- **Collected material**:
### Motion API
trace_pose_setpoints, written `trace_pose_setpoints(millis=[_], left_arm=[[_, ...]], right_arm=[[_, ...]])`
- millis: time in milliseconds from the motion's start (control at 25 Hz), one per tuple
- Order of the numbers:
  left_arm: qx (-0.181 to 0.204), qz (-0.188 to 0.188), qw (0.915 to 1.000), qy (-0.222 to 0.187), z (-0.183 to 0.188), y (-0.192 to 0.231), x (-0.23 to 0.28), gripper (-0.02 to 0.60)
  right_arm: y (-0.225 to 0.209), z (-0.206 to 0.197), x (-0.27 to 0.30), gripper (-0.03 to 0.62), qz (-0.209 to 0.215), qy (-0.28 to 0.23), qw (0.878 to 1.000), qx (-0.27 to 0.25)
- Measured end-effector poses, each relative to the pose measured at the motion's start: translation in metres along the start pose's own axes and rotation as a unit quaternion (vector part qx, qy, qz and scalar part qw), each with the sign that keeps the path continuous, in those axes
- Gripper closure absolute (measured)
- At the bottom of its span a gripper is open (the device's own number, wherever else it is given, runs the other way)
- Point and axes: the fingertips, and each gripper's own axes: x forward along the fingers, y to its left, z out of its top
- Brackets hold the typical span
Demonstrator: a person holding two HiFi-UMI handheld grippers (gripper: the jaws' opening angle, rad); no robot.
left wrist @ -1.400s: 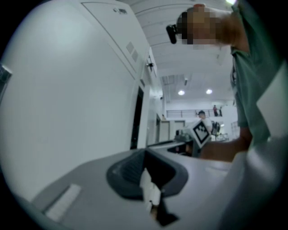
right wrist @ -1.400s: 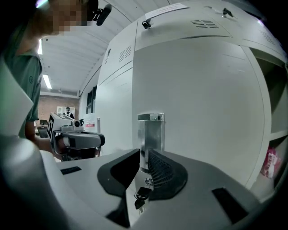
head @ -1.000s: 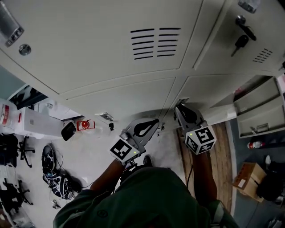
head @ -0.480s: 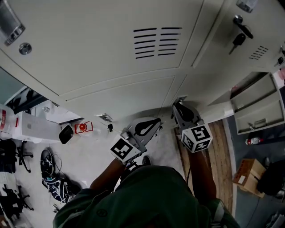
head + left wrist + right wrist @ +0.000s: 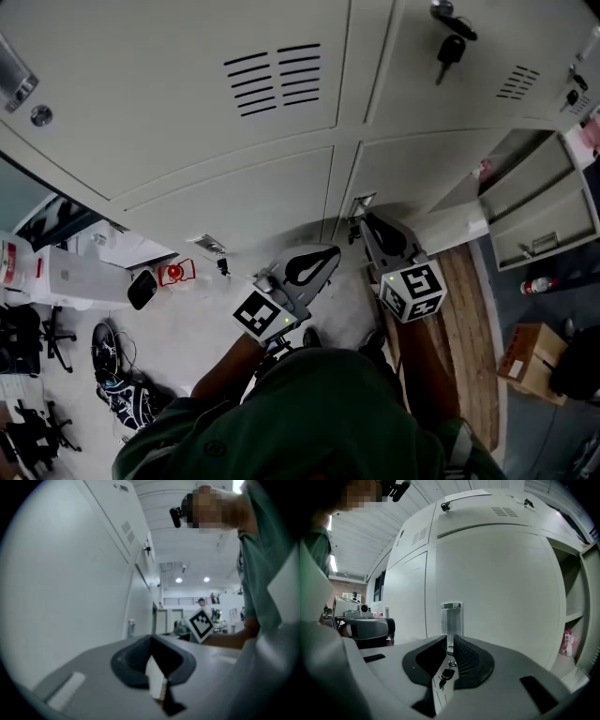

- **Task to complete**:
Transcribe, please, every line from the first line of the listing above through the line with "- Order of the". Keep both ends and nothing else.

- **Response below**:
### Motion API
trace_pose_setpoints, written `trace_pose_setpoints(millis=[_], left_arm=[[_, ...]], right_arm=[[_, ...]])`
- millis: time in milliseconds from the motion's start (control at 25 Hz), one per tuple
- Order of the numbers:

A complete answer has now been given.